異世界と現世の違いからくる驚きも、実の所は、日本人が他国へ旅行に行けば簡単に得られる感覚なのである。
驚きの大きさが違うのだというと、もうそれはストーリーの話ではなく、『小物』の力である。
そこまでくれば、『小物』の力が小さくなく大きいものであるのだ。
あなどるなかれ、ということか。
そうなると、ストーリー展開として仲間との喧嘩は、『現実味』になるのであれば、異世界ファンタジーの面白さの一つとして言えるか否か。
言えるのだ。
例え異世界であろうとも、その芯というものは現実とまったく変わらない。
それに気付くのも面白さであろう。
『非現実』と『現実』が隣り合わせにあること。
それが異世界ファンタジーというものの面白さと言える。
だから、無闇にそんな『現実味』を削る必要はないのだ。
それはそれでいいのである。
では何故、そんなにも『現実味』というものは抜け出せないのかと言うと、そもそも異世界ファンタジーを生み出す為の元の参考となっているものが現実のものであるからだ。

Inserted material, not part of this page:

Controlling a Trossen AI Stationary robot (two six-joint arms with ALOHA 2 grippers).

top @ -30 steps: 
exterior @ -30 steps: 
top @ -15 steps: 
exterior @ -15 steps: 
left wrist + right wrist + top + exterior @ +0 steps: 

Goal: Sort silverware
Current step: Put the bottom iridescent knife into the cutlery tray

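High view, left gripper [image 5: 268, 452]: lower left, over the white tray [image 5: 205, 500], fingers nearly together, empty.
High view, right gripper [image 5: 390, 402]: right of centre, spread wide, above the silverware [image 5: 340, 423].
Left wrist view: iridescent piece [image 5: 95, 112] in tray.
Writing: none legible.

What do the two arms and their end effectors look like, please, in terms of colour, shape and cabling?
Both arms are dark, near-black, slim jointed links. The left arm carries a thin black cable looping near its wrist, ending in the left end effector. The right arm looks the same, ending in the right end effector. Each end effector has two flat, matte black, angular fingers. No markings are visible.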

どんなに『非現実的』を目指そうとも芯のところは『現実』からは抜け出すことが出来ない。
だから抜け出すのではなく錯覚させることが筆だろう。
現実にいる作者が如何に非現実的を語ろうとも、作者が芯の元と言ってもいいもので、芯は現実から離れられない。
離れたければ作者が非現実にいなければならない。
しかしその非現実さえ今の現状生み出したのは現実にいる者。
どこまでもいっても非現実の芯は現実からは抜け出せないのだ。
現実を非現実であると見たのは、ただの錯覚か何かということになり、作者は読者を如何にそう思わせるかが読者の求める非現実に当たるものだということになる。
話を戻す。
では、仲間とのトラブルはそこで現実であるが、戦闘になるとどうだろうか。
戦闘というのは、現実でいうと戦国時代の戦でも、現代の戦争でもいい。
それらと同じであろう。
何が非現実かというと、戦闘の中身、そう、『小物』。
武器、技、敵等の全て。
はい、ここまで言うともうわかろう。
ストーリーにある仲間との物語も、戦闘も、非現実的のようで現実味のあるもの。
そして、『小物』によってストーリーは面白くされているのだ。
だが、ここで読者が何故そんな現実味を面白く思えるかを考えようか。
現実にあることを、そうそう面白がれまい。
それは、現実にあっても多くの人間からすれば非現実的なものであるから。
日常生活の中で得られないものであるからだ。
いくら現実にあっても、読者の日常生活にそれらがなければ非現実である。
知識的にはあっても、経験的にはないのだから。